Cocinas y «cocinillas»

17-01-07.
El interesante artículo de José del Moral de la Vega, “Los nuevos templos”, toca un tema de la máxima actualidad en nuestra España: la gastronomía.
Me recuerdo ‑niño yo, haciendo cola en la panadería‑ oír cómo alguien pedía «pan de ayer» y se justificaba a continuación: «Hija mía, es que el pan tierno se lo comen los niños como el agua y no se puede: son cuatro y qué quieres que te diga».
Han pasado cinco décadas largas desde aquellas precauciones dictadas por la precariedad general de nuestra vida y hoy lucen las “boutiques del pan” con variedades cada vez más atrevidas y tentadoras para un manjar que sigue siendo básico como “guarnición” de patés, quesos blandos, salsas, embutidos… y otras delicatessen.

Lo que se dice del pan es nada, comparado con otros manjares que en la culinaria moderna son corrientes e incluso vulgares, y de los que antaño o no teníamos noticias o las que nos llegaban tenían el sello de lo fabuloso: langostinos, salmón, huevas diversas, chateaubriands, langosta, frutas exóticas, ostras… Y ¡qué decir de las infinitas marcas de vinos! Actualmente, como si se tratara de futbolistas, apenas te descuidas, se te embala un entendido, un enólogo de biblioteca, que te suelta un repertorio mareante de uvas, microclimas, temperaturas, añadas, denominaciones controladas, bodegas… ¡la leche!
En realidad, el gusto es una educación y, aunque resulte penoso aceptarlo, la gente sigue mayormente aferrada a los sabores de su infancia, diciendo eso tan estupendo como que «La mejor morcilla del mundo es la que hace mi madre» o «¡En mi pueblo hay unas habas, jo!».
Si esto parece una crítica, lo es solamente a la exageración del esnob, a la estulticia del nuevo rico que busca ante todo epatar al prójimo con costosos manjares que él supone maravillosos, atendiendo al precio que ha pagado, y a la falta de personalidad de muchos que siguen la corriente “por no quedar mal”.
Sin ninguna duda, la situación culinaria de España ha cambiado como de la noche al día. Nadie te prohíbe unas migas, unas gachas o unos boniatos cocidos; pero son una elección, no una obligación dictada por la necesidad. Los pobres de hoy pueden ‑si quieren‑ comer mejor que los ricos de antaño, cuando comerse un pollo (todo lo de campo que se quiera) necesitaba la justificación de alguna fiesta de guardar o de una celebración familiar de cierta importancia. Recuerdo que a las recién paridas, como cosa extraordinaria, les llevaban (¡podía ser que alguien le llevara!) una gallina. No, no se agolpaban las gallinas, no había overbooking. Podía haber una o ninguna, y eso probablemente debido a que una gallina “costaba un huevo”.

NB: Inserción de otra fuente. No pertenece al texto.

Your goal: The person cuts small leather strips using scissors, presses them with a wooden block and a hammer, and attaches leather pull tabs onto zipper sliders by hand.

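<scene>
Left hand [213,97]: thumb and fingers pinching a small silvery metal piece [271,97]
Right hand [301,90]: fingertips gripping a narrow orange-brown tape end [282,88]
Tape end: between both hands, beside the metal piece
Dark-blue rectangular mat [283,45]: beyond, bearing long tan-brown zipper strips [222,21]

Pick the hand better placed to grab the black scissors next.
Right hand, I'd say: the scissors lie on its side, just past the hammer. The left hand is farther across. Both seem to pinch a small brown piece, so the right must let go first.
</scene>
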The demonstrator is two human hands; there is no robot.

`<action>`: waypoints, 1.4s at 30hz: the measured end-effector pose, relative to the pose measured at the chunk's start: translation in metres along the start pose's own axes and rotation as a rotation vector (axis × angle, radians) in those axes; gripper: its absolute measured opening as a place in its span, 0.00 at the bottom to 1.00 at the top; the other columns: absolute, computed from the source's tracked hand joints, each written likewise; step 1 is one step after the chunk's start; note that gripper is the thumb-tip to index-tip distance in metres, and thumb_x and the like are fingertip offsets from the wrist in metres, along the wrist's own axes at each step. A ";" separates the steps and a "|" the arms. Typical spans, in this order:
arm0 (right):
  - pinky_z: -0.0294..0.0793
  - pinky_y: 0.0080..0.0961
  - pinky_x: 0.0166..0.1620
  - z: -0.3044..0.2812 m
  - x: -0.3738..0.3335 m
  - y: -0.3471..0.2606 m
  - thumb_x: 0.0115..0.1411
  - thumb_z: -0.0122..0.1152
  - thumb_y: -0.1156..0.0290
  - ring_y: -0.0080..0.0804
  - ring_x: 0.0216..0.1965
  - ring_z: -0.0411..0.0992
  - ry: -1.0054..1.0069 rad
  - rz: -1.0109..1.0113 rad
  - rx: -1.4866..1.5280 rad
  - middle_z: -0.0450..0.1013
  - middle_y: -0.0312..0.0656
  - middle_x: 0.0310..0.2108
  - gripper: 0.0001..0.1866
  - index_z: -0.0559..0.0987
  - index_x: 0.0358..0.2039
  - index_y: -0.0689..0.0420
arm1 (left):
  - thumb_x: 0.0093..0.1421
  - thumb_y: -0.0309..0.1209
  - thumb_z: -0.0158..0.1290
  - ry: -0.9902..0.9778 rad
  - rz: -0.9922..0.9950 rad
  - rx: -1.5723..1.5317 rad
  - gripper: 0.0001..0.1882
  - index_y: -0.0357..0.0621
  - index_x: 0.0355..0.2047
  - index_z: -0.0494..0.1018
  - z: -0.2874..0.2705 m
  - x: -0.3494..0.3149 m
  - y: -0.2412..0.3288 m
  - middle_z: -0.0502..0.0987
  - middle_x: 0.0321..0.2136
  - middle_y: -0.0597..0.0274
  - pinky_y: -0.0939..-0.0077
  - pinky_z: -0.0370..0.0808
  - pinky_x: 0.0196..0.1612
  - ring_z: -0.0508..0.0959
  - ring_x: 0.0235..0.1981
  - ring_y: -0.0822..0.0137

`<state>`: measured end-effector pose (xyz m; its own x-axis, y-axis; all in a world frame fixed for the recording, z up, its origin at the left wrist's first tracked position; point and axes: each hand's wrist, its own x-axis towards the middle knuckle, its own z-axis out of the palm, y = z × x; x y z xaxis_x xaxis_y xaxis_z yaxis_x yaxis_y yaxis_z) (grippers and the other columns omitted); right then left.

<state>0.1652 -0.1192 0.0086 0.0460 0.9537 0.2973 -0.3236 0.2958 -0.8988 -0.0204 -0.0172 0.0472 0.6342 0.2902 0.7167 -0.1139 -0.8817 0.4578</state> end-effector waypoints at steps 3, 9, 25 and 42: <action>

Como corolario de la abundancia de materias primas traídas de Dios sabe dónde (materias que se escapan de los usos y costumbres de la cocina tradicional); de las modas culinarias y gastronómicas; del esnobismo de algunos; y del dinero sobrante, han florecido por doquier restaurantes que ofrecen al paladar del curioso, del interesado o del gourmet un surtido de sabores que van de lo “étnico” a lo religioso, pasando por lo estrambótico, lo cursi o lo meramente visual.
Hace dos o tres años se hizo una encuesta entre los mejores cocineros de España, preguntándoles por sus platos favoritos. Tengo entendido que entre centenares de platos, sólo dos pertenecían a lo que llamamos cocina moderna. Todos los demás eran del tipo: bacalao al ajoarriero, conejo al ajillo, porrusada, bacalao al pil-pil, etc.
En lo que a mí respecta, haciendo de la necesidad virtud, me he hecho cocinerillo autodidacta (autodidacta “leído”, si se me permite decir); y me atrevo con ágapes de cierta finura, contando con que la generosidad de juicio de las “víctimas” no sea menor que la mía, que les invito a mesa y mantel.
Ferrán Adriá, propietario de “EL BULLI”, uno de esos nuevos templos a los que aludía José del Moral, dice que, cuando un cliente entra en su local, está poniendo en sus manos la felicidad de sus dos o tres próximas horas y que él se siente obligado a satisfacerlo, a hacerle vivir una experiencia única, plena y gozosa. Una amiga mía, que fue, me corroboró esa benéfica y no barata intención.
Por mi parte, como estoy empezando, no me planteo metas tan exigentes respecto a mis invitados. Me conformo con que no me guarden rencor.